О! Вот и береза! Вот он – живой путеводный маяк с рогулькой ствола. Со здоровенной такой рогулькой. Этакая щедро припудренная листьями рогатка для великана. Конечная точка моих сегодняшних автомобильных путешествий, промежуточная точка на маршруте Корейца, точка отсчета шагов к дубу – «почтовому ящику».
– Поздравляю, Юлик, – самоубийство откладывается на неопределенное время. Вишь, птахи лесные только что с березовых веток вспорхнули? Знать, птичек-невеличек мы напугали, и никто другой. Соображаешь? Мы первые добрались до места.
Пугая облюбовавших березу-великаншу птичек, «Волга» красиво развернулась на сто восемьдесят градусов и остановилась, прижавшись к асфальтовой кромке у противоположной относительно приметного дерева стороны дороги. Я вернул рукоять-загогулину в исходное, безопасное положение, передал хитрую тросточку Корейцу.
– Будь здоров, Бультерьер, – попрощался Кореец, пряча трость между сидений.
– И вам не хворать, – ответил я, толкая плечом дверцу автомобиля.
Как только я вышел, «Волга» умчалась. Микроскопическая вероятность нежелательной встречи Корейца за рулем «волжанки» с моторизованным противником на затерявшейся в лесах асфальтовой дорожке все еще оставалась, и Юлик что есть мочи жал на газ, спешил свести ее, эту микровероятность, к абсолютному нулю.
Мне тоже не помешает поспешить. Но, прежде чем перейти на ту сторону дороги, где растет двуствольная береза, мне надобно прогуляться по лесу с этой стороны. Мое наипервейшее дело – переодевание и экипировка. С этой стороны дороги в десяти шагах от асфальта мы с Корейцем сегодня утром спрятали подходящую мне по размеру спецодежду и кое-какие спецсредства. А в пятнадцати шагах от схрона с одежками и оружием нами было спрятано две... Впрочем, об этом позже.

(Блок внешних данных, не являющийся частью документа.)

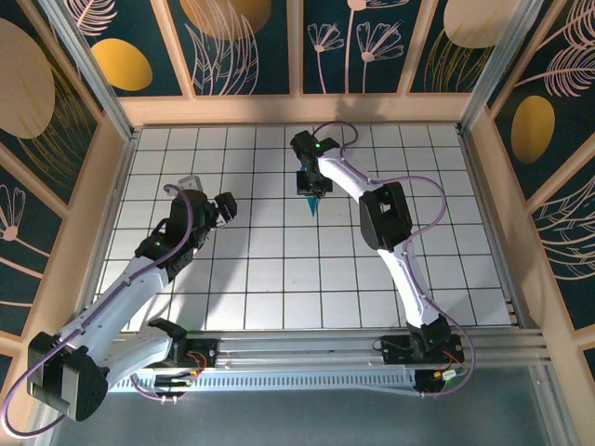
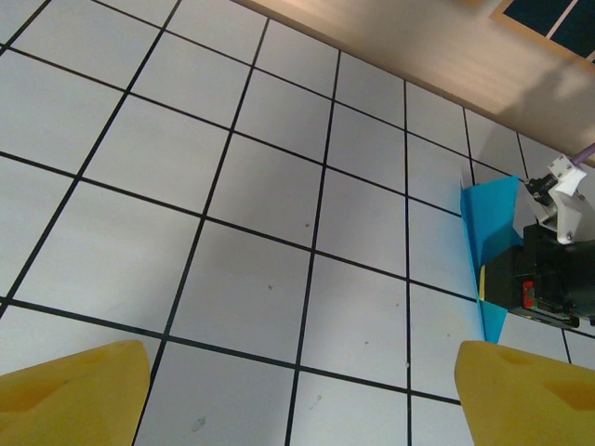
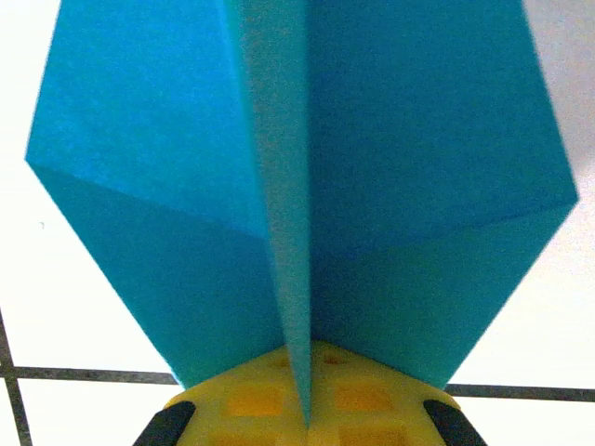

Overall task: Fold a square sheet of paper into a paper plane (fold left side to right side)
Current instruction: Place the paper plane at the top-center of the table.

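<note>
My right jaws are closed on the paper plane (image 1: pixel 312 203), gripping it by the central fold on its underside. Through my right wrist camera the cyan plane (image 3: pixel 400 139) stands straight out from my yellow pads (image 3: pixel 251 401). Its keel crease sits in the seam where the two pads meet, and one wing spreads to each side. From above, my right arm (image 1: pixel 386 218) reaches to the far part of the tabletop (image 1: pixel 279 279), about midway between its left and right edges. The plane hangs there with its pointed nose aimed back toward the near edge. Whether the nose touches the tiles I cannot tell.

My left jaws stand wide open above the left half of the tabletop, well apart from the plane and roughly level with it between the far and near edges. In my left wrist camera my two yellow fingertips (image 2: pixel 74 395) sit at the bottom corners, with bare white tiles and black grid lines (image 2: pixel 321 186) between them. The plane (image 2: pixel 488 223) shows at the right as a narrow cyan wedge, tip downward in the picture, just beside the black body of my right wrist (image 2: pixel 548 269). A wooden wall (image 2: pixel 418 46) runs along the tabletop's edge beyond it
</note>
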`<act>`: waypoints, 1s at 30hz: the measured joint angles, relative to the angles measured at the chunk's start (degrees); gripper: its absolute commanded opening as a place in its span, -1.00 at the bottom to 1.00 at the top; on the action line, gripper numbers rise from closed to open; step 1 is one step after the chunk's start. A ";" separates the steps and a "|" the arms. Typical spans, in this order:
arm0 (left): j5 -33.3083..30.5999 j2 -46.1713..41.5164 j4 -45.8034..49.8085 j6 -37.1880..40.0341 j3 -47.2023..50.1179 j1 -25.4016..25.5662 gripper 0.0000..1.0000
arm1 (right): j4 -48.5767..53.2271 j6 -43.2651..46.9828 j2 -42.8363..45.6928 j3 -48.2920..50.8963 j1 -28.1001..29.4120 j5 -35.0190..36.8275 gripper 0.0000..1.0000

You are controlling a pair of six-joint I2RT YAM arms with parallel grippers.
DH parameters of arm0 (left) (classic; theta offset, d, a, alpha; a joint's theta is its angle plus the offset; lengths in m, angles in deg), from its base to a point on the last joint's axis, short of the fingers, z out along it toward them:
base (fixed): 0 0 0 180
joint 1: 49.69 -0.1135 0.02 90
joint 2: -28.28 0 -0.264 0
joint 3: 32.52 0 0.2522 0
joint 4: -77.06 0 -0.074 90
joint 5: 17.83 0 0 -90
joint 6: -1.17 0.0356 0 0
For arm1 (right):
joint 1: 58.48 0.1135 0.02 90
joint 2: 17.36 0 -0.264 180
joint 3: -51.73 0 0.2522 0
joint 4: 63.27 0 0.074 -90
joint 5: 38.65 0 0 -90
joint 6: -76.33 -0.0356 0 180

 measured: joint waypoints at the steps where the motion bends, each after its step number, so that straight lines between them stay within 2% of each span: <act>1: 0.02 0.00 0.00 0.00 -0.07 0.00 0.71 | -0.09 0.00 0.00 0.04 0.00 -0.02 -0.90; 4: 0.17 0.00 0.02 0.00 -0.46 0.00 0.71 | -0.24 0.00 0.02 0.22 0.00 -0.07 -0.89; 8: 0.22 0.07 0.00 0.02 -0.76 0.00 0.71 | -0.50 0.07 0.02 0.48 0.00 -0.22 -0.69; 17: 0.98 0.70 0.02 0.00 -0.87 0.00 0.72 | -1.09 0.20 0.02 0.92 0.00 -0.15 -0.40; 23: 0.98 0.70 0.17 0.02 -0.87 0.00 0.72 | -1.90 -0.09 0.52 1.84 0.00 0.17 -0.27; 30: 0.94 0.70 0.87 0.00 -1.36 0.00 0.73 | -3.52 -0.26 2.10 4.61 0.00 0.44 -0.27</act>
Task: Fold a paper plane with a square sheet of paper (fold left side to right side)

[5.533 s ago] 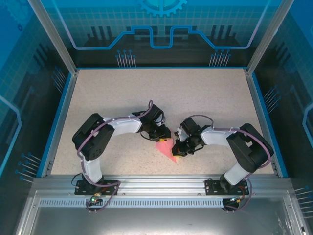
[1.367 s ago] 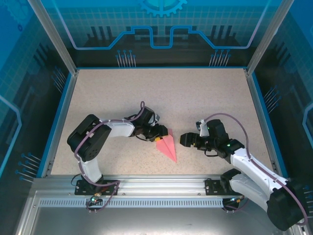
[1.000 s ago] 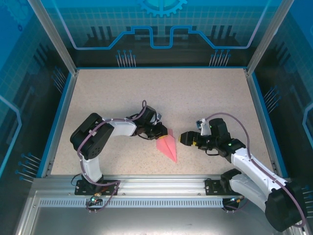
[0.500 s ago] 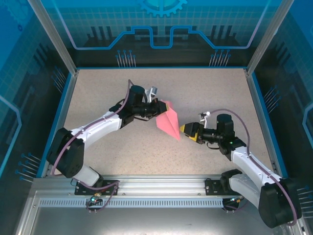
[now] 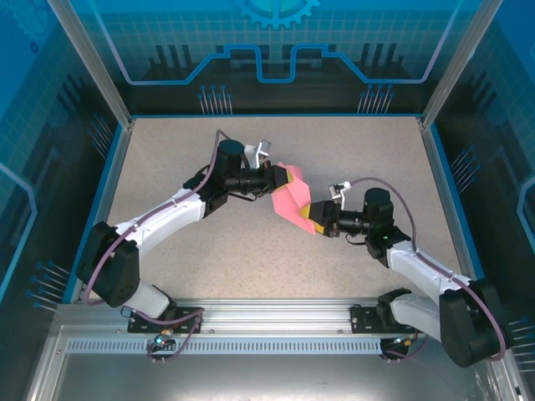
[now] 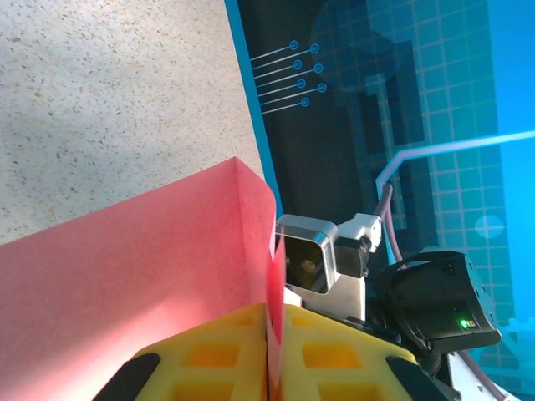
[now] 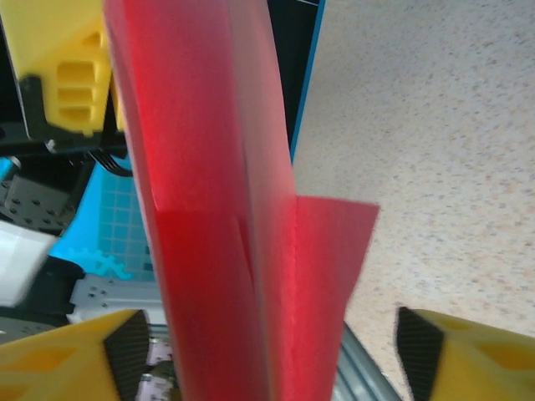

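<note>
The paper plane (image 5: pixel 291 200), already a slim pointed fold, hangs above the middle of the table (image 5: pixel 359 159), pinched at its far-left end by the clamped left gripper (image 5: pixel 282 178). The right gripper (image 5: pixel 316 220) straddles its near-right tip with jaws apart and is not gripping it. Probably only the final shaping is left.

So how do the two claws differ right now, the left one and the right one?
The left gripper is shut, pinching the pink paper at its far end; the right gripper stands open, the paper's near end between its fingers. The left reaches farther across the table; the right sits nearer. Both have yellow fingers.
</note>
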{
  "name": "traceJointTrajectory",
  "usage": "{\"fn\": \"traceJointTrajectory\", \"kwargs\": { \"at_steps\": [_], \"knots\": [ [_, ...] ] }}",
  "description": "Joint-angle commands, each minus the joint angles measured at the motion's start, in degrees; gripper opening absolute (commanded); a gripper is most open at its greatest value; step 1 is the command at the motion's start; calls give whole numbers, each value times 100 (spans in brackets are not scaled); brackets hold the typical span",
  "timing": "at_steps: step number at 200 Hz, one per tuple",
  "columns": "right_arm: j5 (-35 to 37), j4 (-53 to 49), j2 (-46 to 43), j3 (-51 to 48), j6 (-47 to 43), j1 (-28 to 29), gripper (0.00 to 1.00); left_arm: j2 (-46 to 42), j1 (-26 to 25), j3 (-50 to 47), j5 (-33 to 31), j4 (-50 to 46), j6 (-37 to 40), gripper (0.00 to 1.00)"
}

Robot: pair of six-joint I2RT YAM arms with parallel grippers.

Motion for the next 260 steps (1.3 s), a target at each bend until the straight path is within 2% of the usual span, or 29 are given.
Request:
{"fn": "traceJointTrajectory", "kwargs": {
  "at_steps": [1, 47, 66, 88, 102, 124, 145, 157, 168, 181, 198, 227, 235, 260],
  "knots": [
    [2, 428, 79, 253, 132, 104, 68, -130, 5, -54, 239, 284, -147, 10],
    [18, 244, 60, 326, 60, 133, 38, -168, 14, -133, 255, 176, -67, 11],
    [98, -72, -32, 354, -104, 129, 26, -185, 29, -124, 232, -5, 63, 16],
    [214, -748, -190, 463, -506, 125, 18, -262, 113, -115, 170, -310, 254, 33],
    [341, -1666, -324, 679, -953, 125, 16, -386, 207, -124, 82, -627, 446, 49],
    [785, -3274, -526, 1169, -1958, 177, 12, -748, 369, -114, -214, -1337, 866, 63],
    [1863, -5302, -475, 1981, -3269, 455, 7, -1220, 440, 8, -854, -2319, 1434, 72],
    [2597, -6073, -331, 2417, -3739, 731, 6, -1488, 437, 121, -1263, -2899, 1730, 75],
    [3487, -6762, -141, 2876, -4042, 1104, 5, -1725, 435, 184, -1632, -3294, 1935, 77],
    [4871, -7343, 147, 3326, -4247, 1655, 5, -1999, 435, 218, -2060, -3633, 2077, 79],
    [6452, -8095, 771, 3904, -4256, 2321, 5, -2381, 446, 189, -2600, -3948, 2141, 82],
    [8453, -9226, 2187, 4931, -4042, 3202, 6, -2941, 455, 64, -3293, -4239, 2157, 86],
    [8915, -9502, 2616, 5224, -3955, 3415, 6, -3060, 461, 29, -3403, -4304, 2171, 87],
    [9572, -9952, 3718, 5832, -3901, 3781, 7, -3346, 483, -22, -3662, -4564, 2223, 89]
  ]
}}
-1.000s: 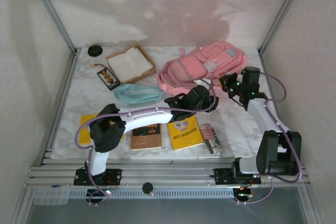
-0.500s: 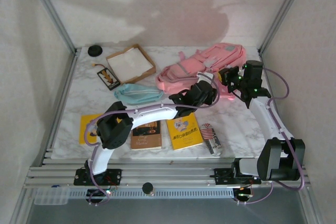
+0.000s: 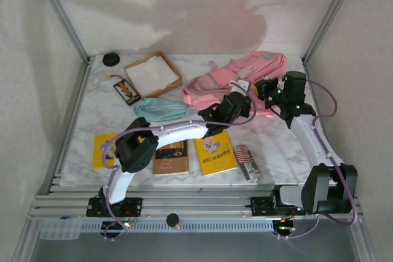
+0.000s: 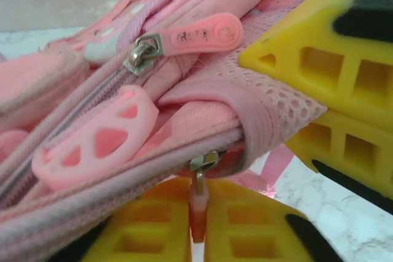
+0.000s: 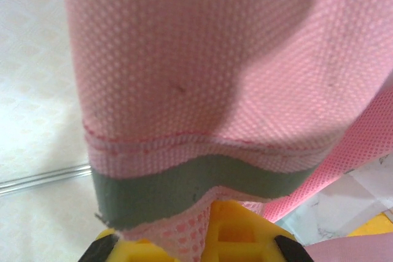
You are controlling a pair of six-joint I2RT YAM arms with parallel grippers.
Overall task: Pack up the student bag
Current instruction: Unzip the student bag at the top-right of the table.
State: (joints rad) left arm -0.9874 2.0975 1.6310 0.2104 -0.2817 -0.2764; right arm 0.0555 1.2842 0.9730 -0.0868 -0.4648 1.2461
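While the student bag (image 3: 245,70) lies on the worktop (image 3: 279,145), the left end effector (image 4: 198,232) pinches its zipper pull (image 4: 198,208); the right end effector (image 5: 184,240) clamps its mesh (image 5: 196,59).

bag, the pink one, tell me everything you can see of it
The bag is soft pink fabric with a pale grey panel, straps and zip pockets with pink rubbery pulls. It lies slumped at the back right of the table, zips closed as far as shows. The left pincer is shut on a small zip pull at its near edge; the right pincer is shut on its grey-trimmed mesh.
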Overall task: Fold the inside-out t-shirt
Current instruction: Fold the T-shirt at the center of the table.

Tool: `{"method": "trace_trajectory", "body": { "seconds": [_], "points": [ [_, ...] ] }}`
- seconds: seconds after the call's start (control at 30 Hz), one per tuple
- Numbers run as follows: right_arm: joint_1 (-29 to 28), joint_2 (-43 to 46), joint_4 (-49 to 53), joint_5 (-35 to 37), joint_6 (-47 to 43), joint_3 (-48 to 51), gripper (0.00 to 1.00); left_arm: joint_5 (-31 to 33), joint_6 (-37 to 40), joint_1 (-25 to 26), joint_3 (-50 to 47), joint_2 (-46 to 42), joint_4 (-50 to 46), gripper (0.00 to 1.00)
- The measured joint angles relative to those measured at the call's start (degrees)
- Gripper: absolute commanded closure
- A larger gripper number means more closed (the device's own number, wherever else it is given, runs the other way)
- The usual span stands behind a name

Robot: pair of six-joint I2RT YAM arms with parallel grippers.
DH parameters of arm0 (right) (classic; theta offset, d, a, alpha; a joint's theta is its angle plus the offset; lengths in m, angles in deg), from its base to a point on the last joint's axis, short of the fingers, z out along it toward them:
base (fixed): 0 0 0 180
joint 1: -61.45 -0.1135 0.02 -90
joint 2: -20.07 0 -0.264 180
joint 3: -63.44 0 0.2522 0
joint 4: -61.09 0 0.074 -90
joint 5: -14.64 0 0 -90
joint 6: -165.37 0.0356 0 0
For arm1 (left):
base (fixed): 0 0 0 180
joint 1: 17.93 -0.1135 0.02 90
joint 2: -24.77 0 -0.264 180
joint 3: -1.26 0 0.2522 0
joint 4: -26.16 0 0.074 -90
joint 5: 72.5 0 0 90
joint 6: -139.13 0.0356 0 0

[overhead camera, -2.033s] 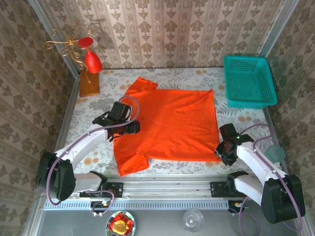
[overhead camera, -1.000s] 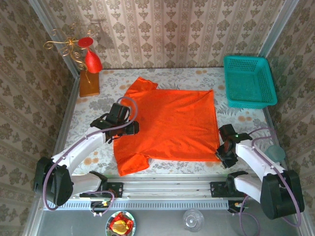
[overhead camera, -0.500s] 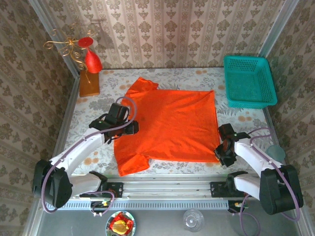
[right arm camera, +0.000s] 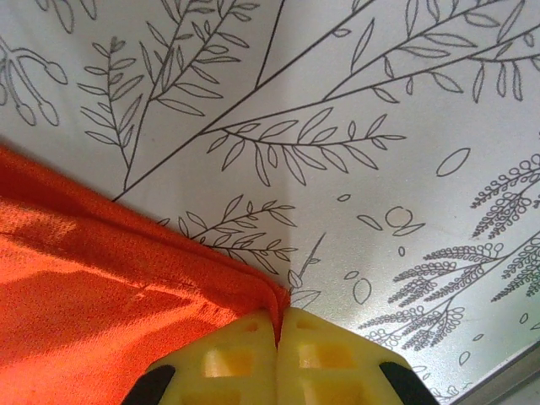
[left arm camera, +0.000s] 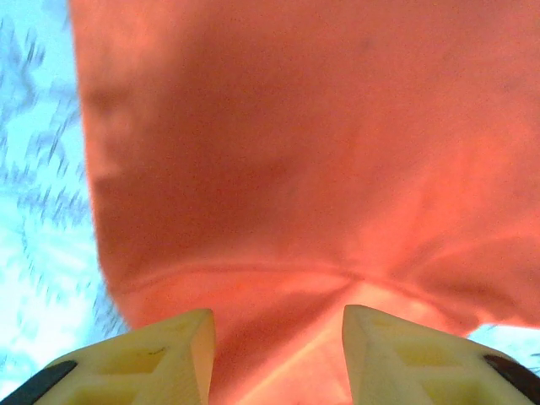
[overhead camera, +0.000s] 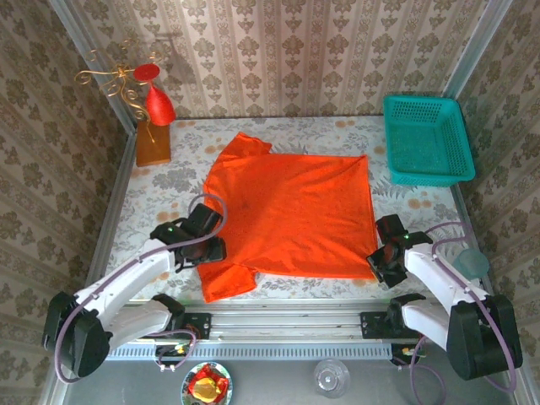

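- The inside-out t-shirt (overhead camera: 287, 211) is lying spread flat on the patterned table (overhead camera: 169, 177), between the two arms, with one sleeve pointing away from them and the other toward the near edge.
- The left gripper (overhead camera: 202, 245) is hanging over the shirt's left side, just above the near sleeve.
- In the left wrist view, the left gripper (left arm camera: 278, 325) is standing with its two pale fingers (left arm camera: 181, 346) apart, and the orange fabric (left arm camera: 295, 152) is showing in the gap between them and stretching ahead of them.
- A seam or crease in the cloth is running across just ahead of those fingertips; the pale tablecloth is showing off to their left.
- Whether the left fingertips are touching the cloth is not clear from the blurred close view.
- The right gripper (overhead camera: 377, 260) is sitting at the shirt's near right corner.
- In the right wrist view, the right gripper (right arm camera: 277, 316) is pressing its yellow fingers together, and the folded edge of the shirt (right arm camera: 84, 287) is running right into the seam between them, so it is pinching that corner.
- From these fingertips the fabric is spreading to the left, while the bare leaf-printed table (right arm camera: 380, 126) is lying ahead and to the right.
- A teal basket (overhead camera: 430, 179) is resting well ahead of the right gripper, at the far right of the table.
- A red cone ornament (overhead camera: 160, 105) is standing far ahead of the left gripper, in the far left corner.
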Motion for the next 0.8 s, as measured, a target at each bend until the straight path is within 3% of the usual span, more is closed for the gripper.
{"method": "trace_trajectory", "body": {
  "seconds": [0.37, 0.57, 0.8],
  "points": [
    [0.1, 0.5, -0.5, -0.2, 0.0, 0.4, 0.97, 1.8, -20.2, 13.1, -4.6, -1.0, -8.7, 0.56],
    [0.2, 0.4, -0.9, -0.4, 0.0, 0.4, 0.97, 1.3, -25.9, 18.2, -7.6, -1.0, -8.6, 0.62],
    [0.2, 0.1, -1.0, -0.4, -0.1, 0.4, 0.97, 1.2, -28.8, 19.6, -9.9, -1.0, -8.9, 0.67]
  ]
}}
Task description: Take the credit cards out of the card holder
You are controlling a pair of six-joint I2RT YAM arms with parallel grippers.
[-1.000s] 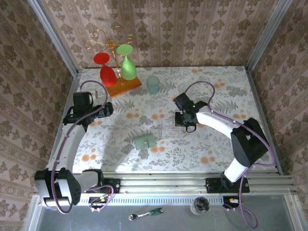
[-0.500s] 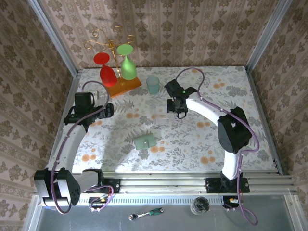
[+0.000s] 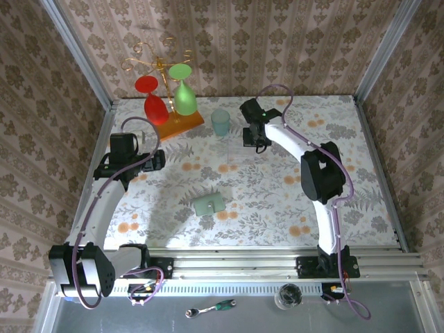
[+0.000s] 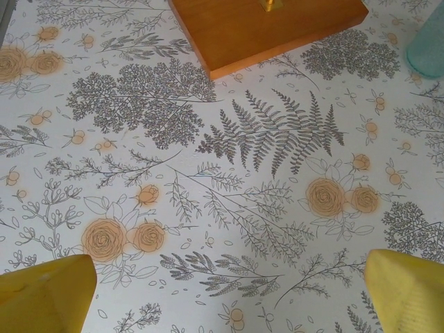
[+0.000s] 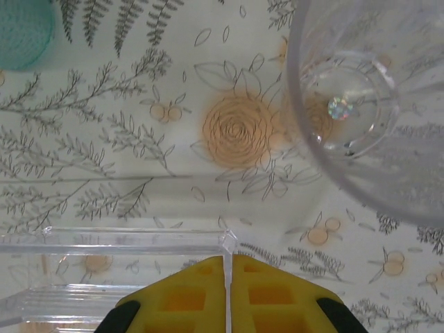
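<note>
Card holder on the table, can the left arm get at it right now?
Probably yes: the left gripper is open, and just flat tablecloth lies between it and the card holder.

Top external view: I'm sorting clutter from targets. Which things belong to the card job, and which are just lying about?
Job: card holder.
Lying about: teal cup, orange-based glass rack, wrench, clear glass.
</note>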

Шаг с асфальта, прыжок через низкий кустарник, два шага по сухим иголкам, согнувшись, чтоб не царапали макушку мертвые ветки погибающей сосенки, пара приставных шажочков, бочком, меж младых осин, широкий и длинный шаг, дабы не смять высокую траву, не оставить следов, заключительная тройка шагов по мхам – и вот она, елочка, под которой вещички.
Заползаю под еловую лапу, разгребаю валежник, достаю холщовый мешок цвета хаки, в нем герметично запаянные вчера вечером с помощью утюга целлофановые пакеты. Рву целлофан самого пухлого пакета, вытрясаю из него комбинезон.
Накануне Юлик долго и настырно уговаривал меня хотя бы примерить сей выдающийся спецкостюмчик. Была и альтернатива комбинезону – милейшая женщина, супруга Юлика, по моим эскизным наброскам скроила и сшила униформу, более привычную для адепта ниндзютцу. Я, чисто из вежливости, внял уговорам Юлика, напялил на себя разрекламированный им комбинированный костюмчик, сработанный по древним лекалам корейских лазутчиков-сульса и основательно модернизированный с учетом современных возможностей, напялил, влез в комбинезон, как в мягкий скафандр, подогнал по размеру с помощью разнообразных шнурков да петелек, и, честное слово, даже от одной мысли, что придется снимать этакий замечательный трикотаж, на глазах, правда, едва-едва не навернулись слезы.